▶ _Task instructions_
From the data underneath, reproduce exactly the stretch that begins at the line with "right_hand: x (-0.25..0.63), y" and ends after the line with "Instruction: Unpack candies".

....

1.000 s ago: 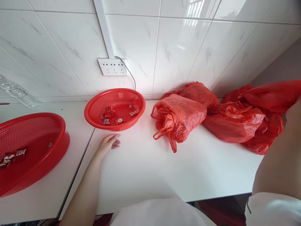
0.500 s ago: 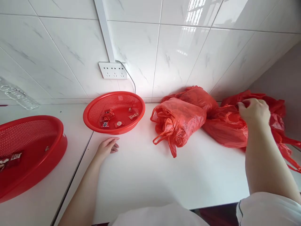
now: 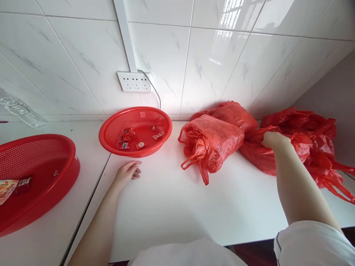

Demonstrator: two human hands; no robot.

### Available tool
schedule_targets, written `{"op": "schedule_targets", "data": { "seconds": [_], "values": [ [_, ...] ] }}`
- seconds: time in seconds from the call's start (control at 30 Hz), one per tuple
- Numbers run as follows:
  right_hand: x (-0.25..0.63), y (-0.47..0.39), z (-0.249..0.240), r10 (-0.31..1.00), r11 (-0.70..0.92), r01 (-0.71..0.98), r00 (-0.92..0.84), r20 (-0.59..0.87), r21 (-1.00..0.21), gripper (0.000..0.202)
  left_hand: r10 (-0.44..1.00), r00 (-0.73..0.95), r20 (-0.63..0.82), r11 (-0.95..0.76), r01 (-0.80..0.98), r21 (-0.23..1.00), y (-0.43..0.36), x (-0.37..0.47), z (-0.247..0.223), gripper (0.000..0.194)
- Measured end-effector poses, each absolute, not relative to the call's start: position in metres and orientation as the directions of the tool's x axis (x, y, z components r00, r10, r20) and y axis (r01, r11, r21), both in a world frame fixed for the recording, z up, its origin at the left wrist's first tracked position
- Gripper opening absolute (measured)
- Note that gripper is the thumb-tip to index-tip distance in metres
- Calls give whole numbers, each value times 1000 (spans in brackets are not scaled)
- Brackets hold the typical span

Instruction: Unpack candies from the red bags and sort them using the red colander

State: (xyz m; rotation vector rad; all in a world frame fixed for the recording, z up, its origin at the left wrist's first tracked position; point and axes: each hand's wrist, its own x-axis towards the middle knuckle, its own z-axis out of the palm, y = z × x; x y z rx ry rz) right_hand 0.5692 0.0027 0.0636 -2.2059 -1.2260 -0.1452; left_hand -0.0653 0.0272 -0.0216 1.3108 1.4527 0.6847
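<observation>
My right hand (image 3: 276, 140) reaches into the folds of a red plastic bag (image 3: 257, 157) at the right of the white table. Its fingers are hidden by the plastic, so I cannot see what they touch. My left hand (image 3: 128, 172) rests on the table top, fingers loosely bent and apart, holding nothing. Just beyond it stands a round red plastic basket (image 3: 104, 132) with several small wrapped snacks, among them a red packet (image 3: 129, 134) and a white-and-red packet (image 3: 158, 136).
A larger red basket (image 3: 62, 153) at the left contains a colourful packet (image 3: 7, 189) and a dark red packet (image 3: 23, 184). Another full red bag (image 3: 213, 138) lies mid-table; more bags (image 3: 302, 120) are heaped at right. A clear bottle (image 3: 23, 111) lies by the tiled wall.
My right hand has moved left and down into the red bag. A colourful packet now shows in the left basket. My left hand stays in place.
</observation>
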Motion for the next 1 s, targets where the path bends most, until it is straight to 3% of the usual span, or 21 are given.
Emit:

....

▶ _Solution to this exercise_
  right_hand: x (-0.25..0.63), y (-0.47..0.39), z (-0.249..0.240), r10 (-0.31..1.00), r11 (-0.70..0.92), r01 (-0.71..0.98), r00 (-0.92..0.84), r20 (-0.59..0.87), r21 (-1.00..0.21), gripper (0.000..0.202)
  left_hand: r10 (-0.44..1.00), r00 (-0.73..0.95), r20 (-0.63..0.82), r11 (-0.95..0.76), r01 (-0.80..0.98), r21 (-0.23..1.00), y (-0.43..0.36), x (-0.37..0.47), z (-0.247..0.223), gripper (0.000..0.194)
- Measured end-effector poses, each absolute, not relative to the call's start: position in metres and orientation as the directions of the tool's x axis (x, y, z components r00, r10, r20) and y axis (r01, r11, r21), both in a world frame fixed for the recording, z up, its origin at the left wrist's first tracked position
- Gripper opening absolute (measured)
- Note that gripper is the thumb-tip to index-tip distance in metres
- Calls give whole numbers, each value times 1000 (spans in brackets are not scaled)
- Brackets hold the typical span

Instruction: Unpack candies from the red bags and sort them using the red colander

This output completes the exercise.